Whenever a line in the records below holds the string "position", copy it out.

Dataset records
- Opening Delimiter -

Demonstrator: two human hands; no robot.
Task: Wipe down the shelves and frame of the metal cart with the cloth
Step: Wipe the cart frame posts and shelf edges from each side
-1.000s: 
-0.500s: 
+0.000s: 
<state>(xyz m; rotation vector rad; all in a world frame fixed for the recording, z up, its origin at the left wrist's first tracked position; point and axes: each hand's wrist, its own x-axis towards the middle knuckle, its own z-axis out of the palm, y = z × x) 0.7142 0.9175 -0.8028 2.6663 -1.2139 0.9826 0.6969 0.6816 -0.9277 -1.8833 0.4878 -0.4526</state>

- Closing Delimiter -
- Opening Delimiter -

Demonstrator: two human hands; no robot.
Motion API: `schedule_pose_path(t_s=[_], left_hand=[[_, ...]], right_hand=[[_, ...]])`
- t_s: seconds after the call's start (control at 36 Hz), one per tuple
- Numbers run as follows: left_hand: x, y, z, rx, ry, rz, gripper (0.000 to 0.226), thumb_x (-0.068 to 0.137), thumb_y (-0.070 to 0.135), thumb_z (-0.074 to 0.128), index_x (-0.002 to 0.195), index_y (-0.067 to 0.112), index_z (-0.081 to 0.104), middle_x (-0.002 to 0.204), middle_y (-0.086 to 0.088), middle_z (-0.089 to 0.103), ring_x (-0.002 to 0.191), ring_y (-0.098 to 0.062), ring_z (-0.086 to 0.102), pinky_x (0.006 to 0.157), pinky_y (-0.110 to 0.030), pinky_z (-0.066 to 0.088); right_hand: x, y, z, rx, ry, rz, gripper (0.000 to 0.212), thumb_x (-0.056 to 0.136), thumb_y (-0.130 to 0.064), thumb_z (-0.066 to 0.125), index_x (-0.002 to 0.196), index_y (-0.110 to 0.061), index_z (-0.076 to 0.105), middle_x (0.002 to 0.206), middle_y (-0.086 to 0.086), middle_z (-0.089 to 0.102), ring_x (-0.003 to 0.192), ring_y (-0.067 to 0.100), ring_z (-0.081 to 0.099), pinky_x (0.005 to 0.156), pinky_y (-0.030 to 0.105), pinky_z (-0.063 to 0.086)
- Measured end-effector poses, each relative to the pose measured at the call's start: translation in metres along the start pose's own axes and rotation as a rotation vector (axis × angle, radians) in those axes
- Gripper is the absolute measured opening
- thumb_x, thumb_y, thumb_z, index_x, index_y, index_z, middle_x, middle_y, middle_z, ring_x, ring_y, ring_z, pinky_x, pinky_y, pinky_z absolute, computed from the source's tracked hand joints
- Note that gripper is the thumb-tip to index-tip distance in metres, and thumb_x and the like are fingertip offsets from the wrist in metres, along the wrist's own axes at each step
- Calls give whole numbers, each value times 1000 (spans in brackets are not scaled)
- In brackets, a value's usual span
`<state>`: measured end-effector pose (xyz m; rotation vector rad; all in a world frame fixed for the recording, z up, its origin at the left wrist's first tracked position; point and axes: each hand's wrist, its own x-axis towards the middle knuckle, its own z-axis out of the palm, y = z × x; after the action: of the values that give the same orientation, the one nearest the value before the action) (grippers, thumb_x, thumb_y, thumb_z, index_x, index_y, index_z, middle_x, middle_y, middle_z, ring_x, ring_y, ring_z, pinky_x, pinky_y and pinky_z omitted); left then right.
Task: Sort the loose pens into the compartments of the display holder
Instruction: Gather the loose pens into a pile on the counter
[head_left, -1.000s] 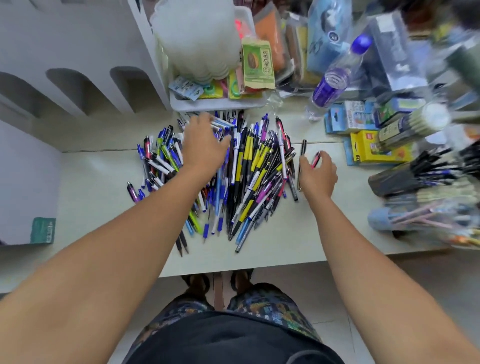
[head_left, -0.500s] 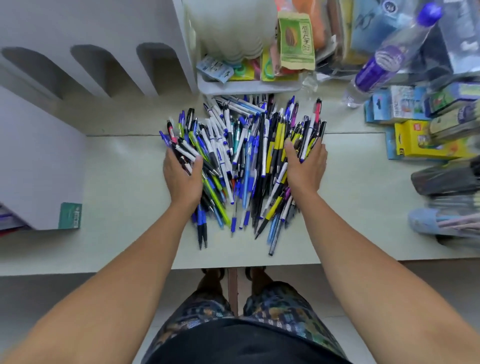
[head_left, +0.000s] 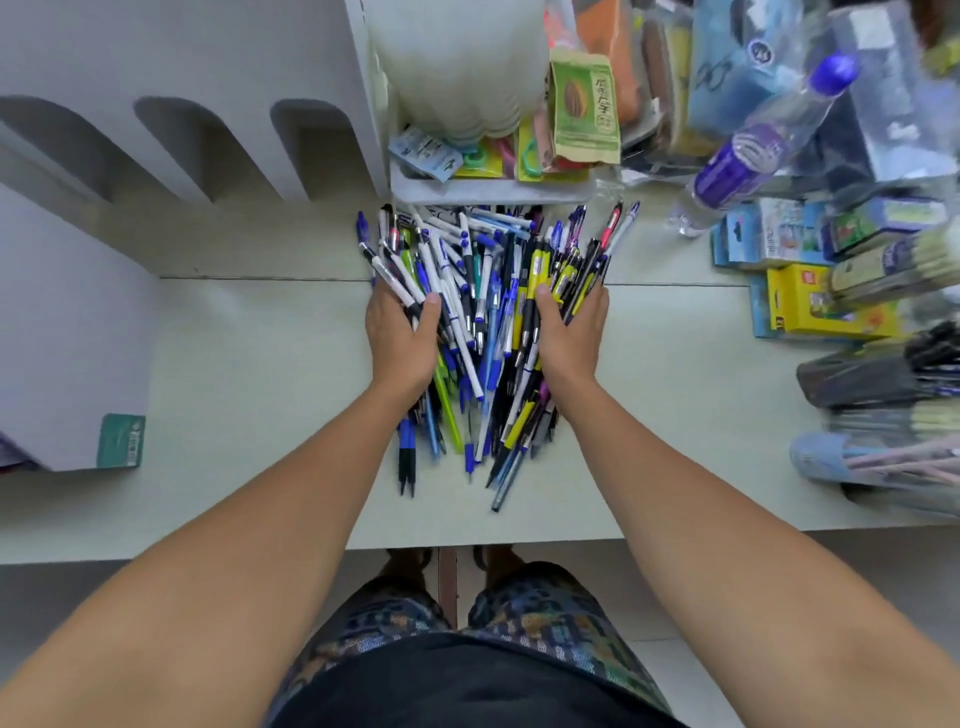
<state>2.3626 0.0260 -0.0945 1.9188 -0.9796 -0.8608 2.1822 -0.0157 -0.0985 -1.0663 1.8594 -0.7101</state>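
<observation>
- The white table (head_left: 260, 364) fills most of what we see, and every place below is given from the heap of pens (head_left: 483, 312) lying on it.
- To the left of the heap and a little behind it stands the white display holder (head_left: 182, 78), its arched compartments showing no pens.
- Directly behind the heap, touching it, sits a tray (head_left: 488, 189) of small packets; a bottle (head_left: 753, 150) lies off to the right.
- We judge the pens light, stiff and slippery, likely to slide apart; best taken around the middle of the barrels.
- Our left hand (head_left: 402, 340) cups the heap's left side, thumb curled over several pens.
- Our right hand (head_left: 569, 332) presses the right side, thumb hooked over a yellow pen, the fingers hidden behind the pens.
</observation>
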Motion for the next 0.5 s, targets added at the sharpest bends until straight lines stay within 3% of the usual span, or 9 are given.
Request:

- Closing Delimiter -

Solved problem.
<state>(xyz m; rotation vector rad; all in a world frame fixed for the recording, z up, its origin at the left wrist's first tracked position; point and axes: each hand's wrist, its own x-axis towards the middle knuckle, its own z-axis out of the palm, y = z × x) 0.7142 0.9175 -0.8028 2.6663 -1.2139 0.9826 0.6969 0.6816 -0.9277 -1.8833 0.4878 -0.4526</state>
`<state>`: measured end-effector pose (xyz m; rotation vector rad; all in a world frame fixed for the recording, z up, its origin at the left wrist's first tracked position; point and axes: each hand's wrist, its own x-axis towards the middle knuckle, its own z-axis out of the palm, y = z × x; after the action: of the values that give the same orientation, the one nearest the value before the action) (grippers, thumb_x, thumb_y, thumb_z, index_x, index_y, index_z, middle_x, middle_y, middle_z, ring_x, ring_y, ring_z, pinky_x, pinky_y and pinky_z omitted); left then right.

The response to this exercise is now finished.